Have you ever noticed that people will inevitably gather in the kitchen at a party? We are social animals that crave intimacy and love proximity.
My wife - Erin Maile is a self-described “design nerd.” All her life she’s dreamt of building a house. For ten years after we moved to Vermont she spoke to builders, real estate agents, architects and other home owners. After deep thinking and dreaming she came up with a plan. Phase One was to demolish on our drafty, wet-basement 1950’s home. Phase Two: replace it with an energy efficient, open concept, well-appointed one with a slide from the bedroom to the kitchen and a static trapeze. Did I mention that I work in the circus? Erin even thought of a way to make a circus ring in our backyard.
Then we started pricing out the dream. Green Demo- $30,000. New 1200 square foot home: $240,000. And that figure is with at least $40,000 of “free” labor. The only catch was our budget: $90,000. I’m 59 and she is 53. Did we want to take out another loan and anchor ourselves for the next 30 years?
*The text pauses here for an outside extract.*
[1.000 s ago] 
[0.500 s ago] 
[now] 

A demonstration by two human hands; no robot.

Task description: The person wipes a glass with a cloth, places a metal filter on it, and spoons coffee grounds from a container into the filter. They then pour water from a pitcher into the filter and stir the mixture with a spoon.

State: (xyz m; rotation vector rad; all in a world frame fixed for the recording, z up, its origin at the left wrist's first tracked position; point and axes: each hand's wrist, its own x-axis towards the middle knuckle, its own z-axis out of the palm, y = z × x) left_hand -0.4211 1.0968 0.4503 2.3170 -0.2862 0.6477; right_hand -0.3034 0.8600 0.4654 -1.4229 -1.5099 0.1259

Home ownership already felt like a millstone around my neck. Growing up and coming of age in the 1970’s owning a home was touted by every American politician as the holy grail of good micro-economic policy. “It’s like putting your money into savings account that accrues interest and you can live in it.” I found it to be less than advertised. Sure, the bank did just fine. They got their money first and even at the good rate at the time of 5% it was more than double what we paid for the house. 15 years later, we’re still paying that initial loan.
Then Erin turned 50. For her birthday she wanted a 13-foot pull behind trailer. We got a refurbished, canned-ham, 1970’s Shasta in Salt Lake City and drove it back to VT. In that two-week trip we discovered everything we needed was right there in that cozy and comfy space. Rather than eat at fast food restaurants or diners we’d stop at a grocery store do some shopping and whip up a healthy meal in the parking lot. At night we turned our dining room table and banquet into a queen-sized bed equipped with our own fluffy pillows and slept like lumberjacks. What we saved in meals and motels more than paid for the extra gas used in towing the Shasta. More than that though, we got closer. It reminded me of our honeymoon. Just us, just the road ahead and everything we needed right here.
Eureka, she practically cried one day about a month after buying the Shasta. “I’ll build a tiny house in our backyard.” Erin is a dreamer but a practical one. She immediately enrolled in Vermont’s own design-build school—Yestermorrow and took two week-long courses where trained architects mentored and facilitated her process. Her design nerd spent countless hours researching the best (and most affordable) faucets, sinks, light fixtures, appliances, flooring, insulation, paint, septic, etc.
I knew she was tireless but I’d never seen a person so on fire with every aspect of their creativity. She devoured best building practice videos. Her shoulders ached from sanding, painting, staining and polyurethaning. Pretty much every waking hour related to getting us into a new home while staying under budget and true to our principles. In the end we didn’t knock down a house that could be rented and we didn’t purchase all the new materials to build a bigger/better one and take out a loan where we would pay a bank 230%.
After a week-long initial build with a small team of carpenters our tiny home was insulated, framed out and sitting on a 28-foot triple axle trailer in our backyard. Erin hired Jim Harrick to do the septic and tree clearing, then a master carpenter - Dwight Holmes, and a master electrician and plumber - Jeff Doyle. Other consultants were the shower guy, the french door frame peeps, and the blacksmith who built the loft. She did all the finish work herself.
We moved in April 30, 2018. While in the building process we freely shared our process with friends and community members. A couple of common responses emerged:
1) What about all your stuff?
2) Oh, I could never do that.
3) Where will you go to get away from each other?
4) Won’t you kill each other?
I’ll answer them in order
Erin built a circus storage unit with lots of shelves. She also build herself a carport and shop with storage for winter clothes, tools, and wood.
How much space do you need? I can only be in one room at a time.
I have an office and we have the Shasta trailer - renamed (if only by me) to The Man Cave.
No, quite the contrary and this is the best part. We’ve gotten closer. We have more contact, more spontaneous snuggling, more make-out sessions, more dance parties of 2. It’s only been six weeks but the only thing I can compare it to is our honeymoon or being on vacation. Our tiny home is in a new spot on our property, only 100 feet from our old house but with a totally new view. Only my best clothes and things made the cut to get in there. We curated our life and let go, sold or gave away whatever wasn’t loved and frequently used. A lovely younger couple is renting our old house. They pay us for $1200 a month. It seems like they’ll continue to do so for the foreseeable future.The tiny house should pay for itself in 7 years. We comfortably hosted a class of 12 design students in our tiny home this spring. We’re making a small community together with another tenant and some close neighbors. We share parties, weddings, and shopping. We mow each other’s lawns, loan cord wood and feed each others’ cats. We live like Vermonters. I’ll see you at the Tiny House Festival in Downtown Brattleboro this Saturday.